On 2011-02-21 at 11:53 -0800, Tom Perrine wrote:
> I just saw this blog post by the Grumpy Troll:
> http://bridge.grumpy-troll.org/2011/01/openssh.html

Thanks for the shout-out. :)

> How about you?  Is ECC revolutionary, just for tinfoil hats, or no value at
> all?  I've put together a quick Survey Monkey survey to gauge interest in
> ECC in SSH:

Since you don't ask for *why* in the survey: I believe in algorithm
agility and not being critically dependent upon any one system.  Crypto
strength is mostly about what we don't know how to do, not what we can
prove.  As Bruce Schneier is fond of saying, attacks against a
crypto-system only ever get better.

Thus I deploy both RSA and DSA keys, both host and client, so that in
the event of a calamity I can turn one off and still have the other to
use.  A calamity might be a crypto break-through, or it might be the
discovery of a bug like the one which bit Debian systems a few years
back, having seriously weakened keys.

It's not that I have any reason to fear that RSA or DSA might be weak,
but that I have no reason to believe that either is too weak, so running
both in parallel does not hurt security and does improve my ability to
respond to a changing environment, which at some point in time will
critically improve my security.

Likewise, ECC and the ECDSA support: it's a different system, built on
different primitives.  I'm not a cryptanalyst to judge the security of
ECC, I trust what the experts say.  I am a sysadmin opposed to single
points of failure and ECC is good enough that I like being able to
deploy it in parallel, so that I'm not just dependent upon prime number
factorisation.

It might be that the next breakthrough will take down ECC, not RSA, and
I'll end up having to disable it and those who didn't deploy it will
laugh.  But it could be that the next breakthrough hurts RSA instead.
*shrug*  I prepare for the worst and cover my bases.

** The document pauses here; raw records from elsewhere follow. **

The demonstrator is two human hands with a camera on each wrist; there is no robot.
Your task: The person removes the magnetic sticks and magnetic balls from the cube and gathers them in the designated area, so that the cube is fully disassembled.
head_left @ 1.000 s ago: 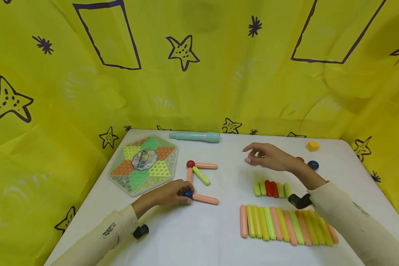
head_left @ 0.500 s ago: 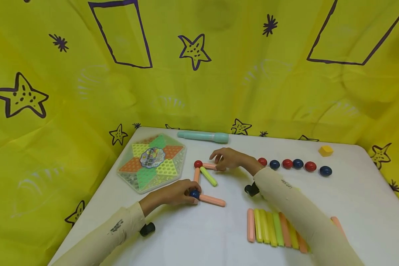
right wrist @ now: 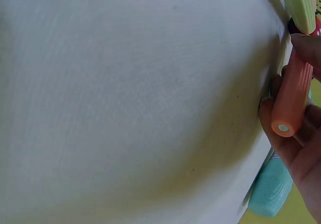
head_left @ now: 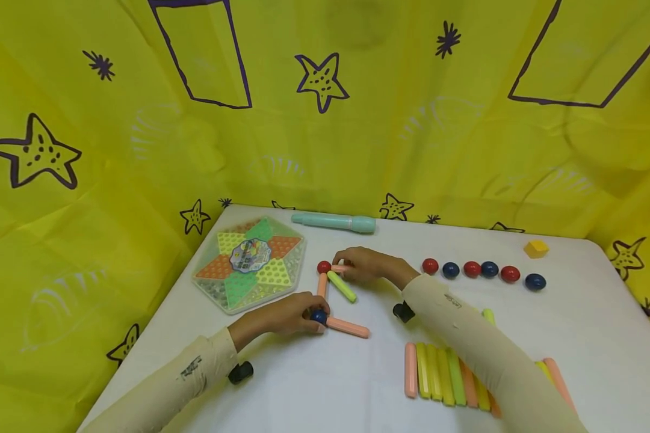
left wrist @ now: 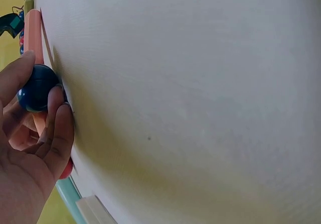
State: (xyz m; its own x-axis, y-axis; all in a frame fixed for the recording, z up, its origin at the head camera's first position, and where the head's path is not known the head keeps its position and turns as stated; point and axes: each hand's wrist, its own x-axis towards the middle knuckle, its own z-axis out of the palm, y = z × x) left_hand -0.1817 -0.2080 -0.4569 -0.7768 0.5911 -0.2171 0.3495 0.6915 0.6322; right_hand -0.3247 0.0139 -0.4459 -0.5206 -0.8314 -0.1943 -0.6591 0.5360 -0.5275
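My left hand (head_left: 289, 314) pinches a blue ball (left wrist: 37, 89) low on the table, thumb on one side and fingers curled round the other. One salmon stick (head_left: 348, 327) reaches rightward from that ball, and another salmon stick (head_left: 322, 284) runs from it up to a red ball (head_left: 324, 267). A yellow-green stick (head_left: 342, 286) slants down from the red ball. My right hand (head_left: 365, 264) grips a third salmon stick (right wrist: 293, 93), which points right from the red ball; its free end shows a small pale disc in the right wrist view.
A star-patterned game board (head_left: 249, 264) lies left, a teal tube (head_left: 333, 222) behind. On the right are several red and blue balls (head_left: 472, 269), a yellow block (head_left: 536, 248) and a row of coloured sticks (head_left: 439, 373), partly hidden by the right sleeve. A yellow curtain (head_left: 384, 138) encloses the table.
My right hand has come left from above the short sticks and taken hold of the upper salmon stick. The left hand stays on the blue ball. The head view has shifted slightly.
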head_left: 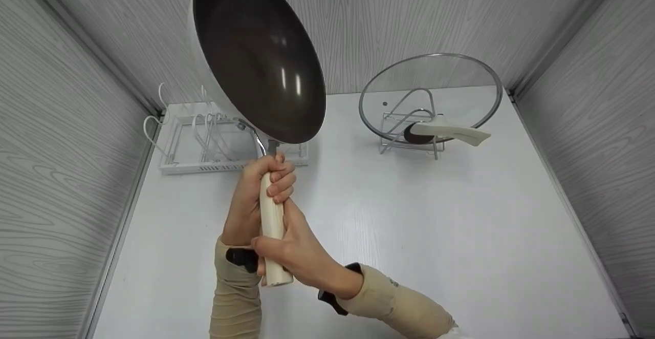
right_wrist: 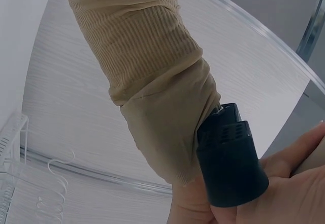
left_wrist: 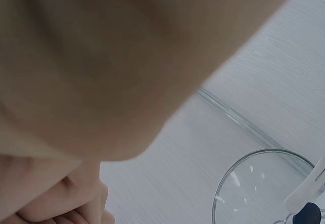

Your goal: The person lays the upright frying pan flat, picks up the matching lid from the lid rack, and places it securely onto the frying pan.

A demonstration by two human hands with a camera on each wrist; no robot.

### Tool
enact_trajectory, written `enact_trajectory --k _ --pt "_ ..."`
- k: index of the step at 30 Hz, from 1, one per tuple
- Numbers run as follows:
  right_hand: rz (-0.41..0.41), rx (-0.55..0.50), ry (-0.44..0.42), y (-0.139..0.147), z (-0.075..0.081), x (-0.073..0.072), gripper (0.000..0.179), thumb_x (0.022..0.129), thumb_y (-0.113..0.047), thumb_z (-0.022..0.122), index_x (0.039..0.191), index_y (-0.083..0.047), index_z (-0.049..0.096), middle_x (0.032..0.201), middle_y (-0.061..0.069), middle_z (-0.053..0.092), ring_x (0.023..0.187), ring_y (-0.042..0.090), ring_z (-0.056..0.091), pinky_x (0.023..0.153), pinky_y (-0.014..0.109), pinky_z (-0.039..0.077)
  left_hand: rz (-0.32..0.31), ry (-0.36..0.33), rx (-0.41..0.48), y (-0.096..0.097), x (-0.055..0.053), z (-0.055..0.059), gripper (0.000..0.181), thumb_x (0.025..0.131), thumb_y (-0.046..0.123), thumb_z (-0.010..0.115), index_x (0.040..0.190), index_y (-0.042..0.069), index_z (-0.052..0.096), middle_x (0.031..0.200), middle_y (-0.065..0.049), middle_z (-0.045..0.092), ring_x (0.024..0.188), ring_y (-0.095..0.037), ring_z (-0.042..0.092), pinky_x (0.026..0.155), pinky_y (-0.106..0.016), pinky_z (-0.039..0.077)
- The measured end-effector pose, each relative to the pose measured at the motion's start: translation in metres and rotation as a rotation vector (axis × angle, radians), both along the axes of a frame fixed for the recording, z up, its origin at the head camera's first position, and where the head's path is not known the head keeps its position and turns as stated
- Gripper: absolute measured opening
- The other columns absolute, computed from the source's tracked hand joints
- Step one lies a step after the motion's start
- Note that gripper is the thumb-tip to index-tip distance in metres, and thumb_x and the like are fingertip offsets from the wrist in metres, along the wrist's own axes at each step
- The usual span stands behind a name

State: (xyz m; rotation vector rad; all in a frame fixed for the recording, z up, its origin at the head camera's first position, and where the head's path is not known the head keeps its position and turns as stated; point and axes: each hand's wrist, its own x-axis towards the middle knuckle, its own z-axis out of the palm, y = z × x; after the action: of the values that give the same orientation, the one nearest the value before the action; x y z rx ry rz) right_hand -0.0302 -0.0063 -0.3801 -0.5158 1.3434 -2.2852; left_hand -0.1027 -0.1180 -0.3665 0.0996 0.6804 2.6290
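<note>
Pan: 1, upper L to ctr of frame, held up tilted; setting it down looks the bit left, imo.
L hand: fingers wrapped round handle, nr pan.
R hand: fingers round its lower end.
Lid: 1, upper R, already in wire stand (1); prob. done.
White rack: 1, L side, on tabletop.

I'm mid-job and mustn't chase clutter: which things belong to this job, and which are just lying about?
Job:
pan, held up by its handle
left hand, gripping near the pan
right hand, gripping lower down

Apparently just lying about, untouched:
glass lid on a wire stand
white rack, partly behind the pan
</note>
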Motion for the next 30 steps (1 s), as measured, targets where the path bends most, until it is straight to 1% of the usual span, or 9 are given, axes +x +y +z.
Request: enact_trajectory --k 3,8,13,16,18,21,25,27,30 --pt "-0.002 0.001 0.008 0.0 0.0 -0.001 0.068 0.08 -0.001 0.057 0.142 -0.004 0.028 0.086 0.012 0.057 0.048 0.014 0.059 0.044 0.028 0.054 -0.01 -0.015 0.029 0.0 0.0 -0.001 0.015 0.097 -0.002 0.029 0.087 0.007 0.034 0.065 0.0 0.039 0.044 -0.006 0.044 0.039 -0.017 0.041" --pt "0.01 0.01 -0.013 0.002 0.0 -0.003 0.072 0.077 -0.003 0.059 0.142 -0.005 0.029 0.082 0.011 0.058 0.05 0.016 0.06 0.047 0.029 0.055 -0.024 -0.045 0.11 0.0 -0.001 -0.002 0.014 0.097 -0.001 0.028 0.088 0.007 0.035 0.064 0.0 0.04 0.043 -0.007 0.043 0.039 -0.018 0.042" --pt "0.018 0.009 -0.042 0.002 0.001 -0.004 0.075 0.077 -0.004 0.061 0.143 -0.007 0.028 0.092 0.015 0.058 0.052 0.017 0.062 0.05 0.029 0.056 -0.048 -0.057 0.185 0.0 -0.002 -0.003 0.013 0.096 -0.001 0.027 0.089 0.006 0.036 0.064 -0.001 0.04 0.044 -0.007 0.04 0.038 -0.019 0.042" --pt "0.016 0.013 -0.048 0.002 0.001 -0.005 0.077 0.077 -0.004 0.063 0.144 -0.007 0.027 0.097 0.016 0.058 0.053 0.019 0.063 0.051 0.03 0.056 -0.069 -0.061 0.219 0.0 -0.004 -0.004 0.013 0.095 -0.003 0.03 0.088 0.005 0.038 0.063 -0.001 0.04 0.044 -0.007 0.038 0.038 -0.019 0.043" --pt "0.011 0.025 -0.035 0.003 0.001 -0.005 0.079 0.076 -0.005 0.063 0.145 -0.007 0.026 0.1 0.016 0.057 0.056 0.02 0.064 0.051 0.031 0.057 -0.087 -0.058 0.24 0.0 -0.005 -0.004 0.013 0.093 -0.006 0.034 0.087 0.004 0.04 0.063 -0.002 0.041 0.043 -0.007 0.036 0.038 -0.019 0.043" --pt "-0.008 0.073 0.017 0.003 0.002 -0.007 0.082 0.076 -0.008 0.065 0.147 -0.005 0.025 0.112 0.015 0.054 0.076 0.018 0.065 0.062 0.031 0.058 -0.123 -0.042 0.272 -0.001 -0.007 -0.005 0.012 0.092 -0.008 0.039 0.086 0.002 0.042 0.064 -0.003 0.041 0.044 -0.007 0.032 0.039 -0.019 0.043" --pt "-0.035 0.13 0.071 0.002 0.002 -0.008 0.087 0.075 -0.012 0.067 0.149 -0.003 0.023 0.124 0.012 0.047 0.101 0.019 0.058 0.081 0.033 0.056 -0.158 -0.024 0.294 -0.002 -0.009 -0.006 0.012 0.091 -0.009 0.042 0.085 0.002 0.042 0.064 -0.001 0.035 0.045 -0.007 0.028 0.039 -0.02 0.044" --pt "-0.04 0.135 0.073 0.002 0.002 -0.008 0.089 0.074 -0.014 0.068 0.15 -0.003 0.022 0.127 0.012 0.046 0.104 0.019 0.056 0.085 0.034 0.055 -0.173 -0.015 0.298 -0.002 -0.011 -0.006 0.013 0.09 -0.009 0.042 0.084 0.002 0.041 0.063 0.001 0.031 0.045 -0.007 0.026 0.038 -0.019 0.043" --pt "-0.047 0.136 0.074 0.004 0.003 -0.008 0.094 0.074 -0.016 0.07 0.152 -0.005 0.02 0.132 0.011 0.043 0.106 0.019 0.056 0.089 0.036 0.054 -0.203 0.01 0.315 -0.001 -0.013 -0.007 0.013 0.087 -0.01 0.042 0.084 0.002 0.041 0.063 0.002 0.025 0.046 -0.006 0.023 0.038 -0.019 0.043"
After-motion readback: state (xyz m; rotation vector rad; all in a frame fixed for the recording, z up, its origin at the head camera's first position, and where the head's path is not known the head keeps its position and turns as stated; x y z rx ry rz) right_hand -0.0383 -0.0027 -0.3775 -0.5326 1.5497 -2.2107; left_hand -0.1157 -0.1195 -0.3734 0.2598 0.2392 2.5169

In closing, I'll note that when the NSA tinkered with DES there was a
lot of paranoia, but when public cryptography finally caught up it
turned out that the NSA had made DES stronger.  The evidence, rather
than loud-mouthing, to date suggests that the NSA does its job honestly,
making real crypto stronger and protecting the US government and public
in this manner.  With the NSA pushing NIST to push to migrate federal
systems to ECC, I'm not going to go out screaming that "we must move to
ECC", but I am going to heed the advice and buy myself the flexibility
by deploying a third hostkey and client pubkey algorithm.